### Exercise aim
In the listing below, the lines starting at the line with "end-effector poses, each" and ending at the line with "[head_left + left" are to be output verbatim. Images stay out of the copy.

### Dataset
[Start of Attachment]
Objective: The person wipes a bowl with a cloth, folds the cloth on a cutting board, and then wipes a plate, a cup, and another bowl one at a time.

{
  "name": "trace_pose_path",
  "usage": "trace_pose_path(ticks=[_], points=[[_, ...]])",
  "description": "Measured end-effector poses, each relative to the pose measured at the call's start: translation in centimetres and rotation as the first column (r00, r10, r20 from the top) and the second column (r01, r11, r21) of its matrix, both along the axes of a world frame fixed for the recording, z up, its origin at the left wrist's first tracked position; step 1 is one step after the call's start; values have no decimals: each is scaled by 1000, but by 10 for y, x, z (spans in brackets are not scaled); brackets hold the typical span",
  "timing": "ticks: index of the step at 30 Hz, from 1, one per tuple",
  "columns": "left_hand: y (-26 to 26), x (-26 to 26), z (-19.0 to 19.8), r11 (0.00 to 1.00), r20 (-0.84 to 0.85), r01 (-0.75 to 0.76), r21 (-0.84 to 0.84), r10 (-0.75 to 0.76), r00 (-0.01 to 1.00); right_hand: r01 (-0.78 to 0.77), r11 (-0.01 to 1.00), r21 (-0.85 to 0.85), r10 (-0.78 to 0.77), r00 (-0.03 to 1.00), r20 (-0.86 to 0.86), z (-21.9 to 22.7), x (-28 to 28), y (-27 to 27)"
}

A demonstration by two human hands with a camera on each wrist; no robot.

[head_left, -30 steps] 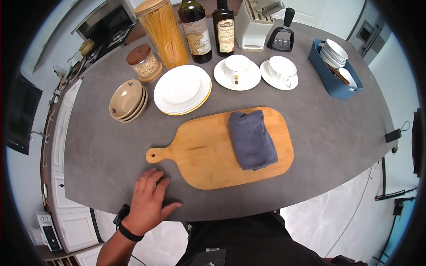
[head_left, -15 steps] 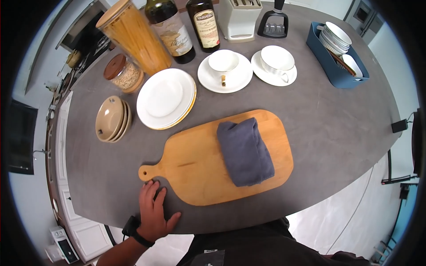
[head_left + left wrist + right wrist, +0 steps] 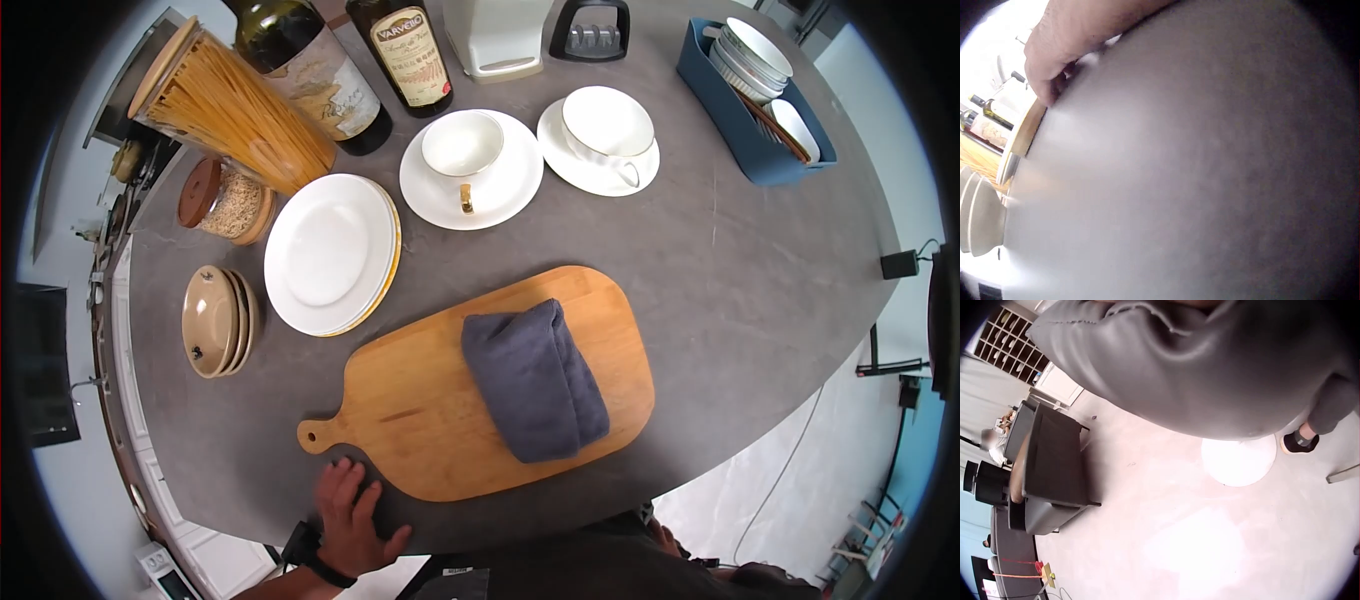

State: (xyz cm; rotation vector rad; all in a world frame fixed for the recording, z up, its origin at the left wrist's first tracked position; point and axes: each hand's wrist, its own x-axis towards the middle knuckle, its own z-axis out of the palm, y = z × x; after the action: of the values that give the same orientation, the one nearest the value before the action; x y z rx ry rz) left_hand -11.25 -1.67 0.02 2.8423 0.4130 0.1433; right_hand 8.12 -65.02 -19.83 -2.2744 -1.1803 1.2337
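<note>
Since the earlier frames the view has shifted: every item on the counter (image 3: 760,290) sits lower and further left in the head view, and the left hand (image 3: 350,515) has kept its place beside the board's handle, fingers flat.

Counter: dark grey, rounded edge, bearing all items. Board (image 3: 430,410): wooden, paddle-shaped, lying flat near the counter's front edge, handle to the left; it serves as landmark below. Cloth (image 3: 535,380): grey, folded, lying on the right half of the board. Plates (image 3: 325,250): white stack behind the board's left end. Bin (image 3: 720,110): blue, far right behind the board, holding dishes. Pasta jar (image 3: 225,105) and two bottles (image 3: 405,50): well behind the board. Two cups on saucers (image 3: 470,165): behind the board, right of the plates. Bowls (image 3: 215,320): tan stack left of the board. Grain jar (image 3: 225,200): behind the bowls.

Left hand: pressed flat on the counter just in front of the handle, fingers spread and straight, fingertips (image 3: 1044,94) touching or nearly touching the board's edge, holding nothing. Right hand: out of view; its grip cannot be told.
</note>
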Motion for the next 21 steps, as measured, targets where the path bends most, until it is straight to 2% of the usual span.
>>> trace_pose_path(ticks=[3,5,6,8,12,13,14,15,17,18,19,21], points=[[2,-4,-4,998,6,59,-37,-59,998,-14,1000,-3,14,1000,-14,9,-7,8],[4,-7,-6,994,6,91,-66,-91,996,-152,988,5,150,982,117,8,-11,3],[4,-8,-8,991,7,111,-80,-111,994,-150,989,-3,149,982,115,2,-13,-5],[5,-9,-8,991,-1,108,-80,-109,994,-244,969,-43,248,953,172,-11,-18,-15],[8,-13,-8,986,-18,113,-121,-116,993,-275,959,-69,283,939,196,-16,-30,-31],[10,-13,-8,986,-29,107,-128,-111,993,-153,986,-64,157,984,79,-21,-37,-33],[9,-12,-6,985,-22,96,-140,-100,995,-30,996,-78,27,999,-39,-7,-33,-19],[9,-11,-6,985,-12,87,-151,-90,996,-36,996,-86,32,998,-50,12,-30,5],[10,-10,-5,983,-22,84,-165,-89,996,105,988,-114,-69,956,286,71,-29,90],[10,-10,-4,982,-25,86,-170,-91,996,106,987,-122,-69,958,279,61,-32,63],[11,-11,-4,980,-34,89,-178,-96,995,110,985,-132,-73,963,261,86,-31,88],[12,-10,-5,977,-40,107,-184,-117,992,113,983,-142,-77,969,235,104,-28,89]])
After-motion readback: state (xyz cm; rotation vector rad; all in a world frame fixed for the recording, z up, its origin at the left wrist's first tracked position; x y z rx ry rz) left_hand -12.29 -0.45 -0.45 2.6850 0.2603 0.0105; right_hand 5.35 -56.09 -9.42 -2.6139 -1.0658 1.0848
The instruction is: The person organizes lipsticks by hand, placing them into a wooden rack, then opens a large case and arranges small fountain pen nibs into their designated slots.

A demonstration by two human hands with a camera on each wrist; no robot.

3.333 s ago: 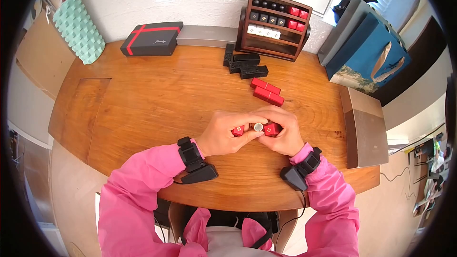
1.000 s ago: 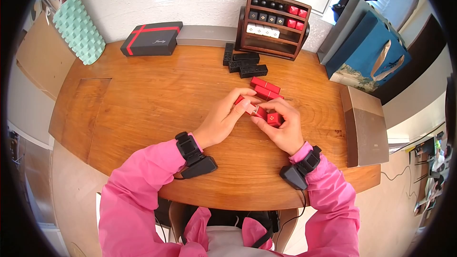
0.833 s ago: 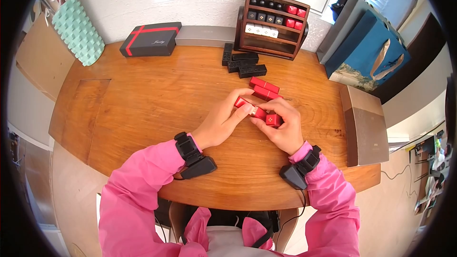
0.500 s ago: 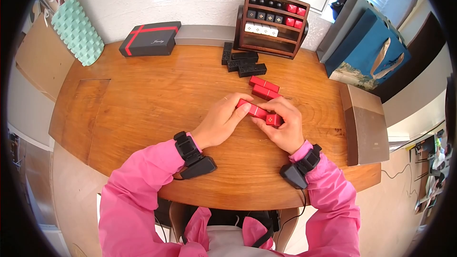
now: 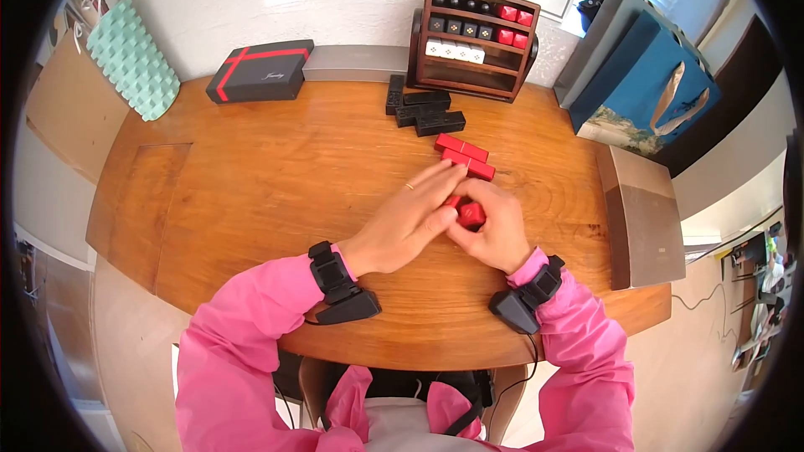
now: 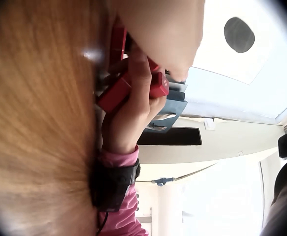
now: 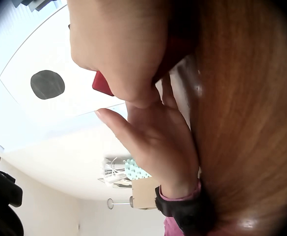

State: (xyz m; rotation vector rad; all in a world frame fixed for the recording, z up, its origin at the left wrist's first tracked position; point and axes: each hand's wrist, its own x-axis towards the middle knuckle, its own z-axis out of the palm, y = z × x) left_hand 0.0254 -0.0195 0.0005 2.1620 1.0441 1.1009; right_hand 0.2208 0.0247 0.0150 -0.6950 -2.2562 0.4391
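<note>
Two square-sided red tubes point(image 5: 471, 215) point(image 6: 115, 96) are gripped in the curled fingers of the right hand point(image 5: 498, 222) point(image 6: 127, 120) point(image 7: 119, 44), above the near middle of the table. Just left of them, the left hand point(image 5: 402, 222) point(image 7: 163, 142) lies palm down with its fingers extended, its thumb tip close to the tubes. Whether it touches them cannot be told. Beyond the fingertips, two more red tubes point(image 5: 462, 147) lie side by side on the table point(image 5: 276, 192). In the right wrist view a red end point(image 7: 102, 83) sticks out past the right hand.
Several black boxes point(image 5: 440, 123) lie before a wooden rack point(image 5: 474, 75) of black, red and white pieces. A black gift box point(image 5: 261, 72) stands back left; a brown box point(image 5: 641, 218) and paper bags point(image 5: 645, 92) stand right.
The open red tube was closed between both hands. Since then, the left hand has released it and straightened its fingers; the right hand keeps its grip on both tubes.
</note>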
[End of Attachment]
### Reply
  "description": "Measured end-effector poses, each relative to the pose measured at the call's start: translation in centimetres and rotation as the first column (r00, r10, r20 from the top) and the second column (r01, r11, r21) of its matrix, both along the axes of a world frame fixed for the recording, z up, its origin at the left wrist's first tracked position; step 1 is one step after the call's start; values have no decimals: each is scaled by 1000, but by 10 for y, x, z (spans in brackets are not scaled); brackets hold the typical span",
  "timing": "ticks: index of the step at 30 Hz, from 1, one per tuple",
  "columns": "left_hand: y (-26 to 26), x (-26 to 26), z (-19.0 to 19.8), r11 (0.00 to 1.00), r20 (-0.84 to 0.85), r01 (-0.75 to 0.76), r21 (-0.84 to 0.84), r10 (-0.75 to 0.76), r00 (-0.01 to 1.00); right_hand: r01 (-0.78 to 0.77), r11 (-0.01 to 1.00), r21 (-0.85 to 0.85), r10 (-0.78 to 0.77), r00 (-0.03 to 1.00), r20 (-0.86 to 0.86), z (-21.9 to 22.7), x (-28 to 28), y (-27 to 27)"
}

A demonstration by two human hands with a camera on each wrist; no robot.

[head_left, -30 steps] 
[head_left, -15 steps] 
[head_left + left wrist + right wrist, +0 steps] 

The reply is now complete.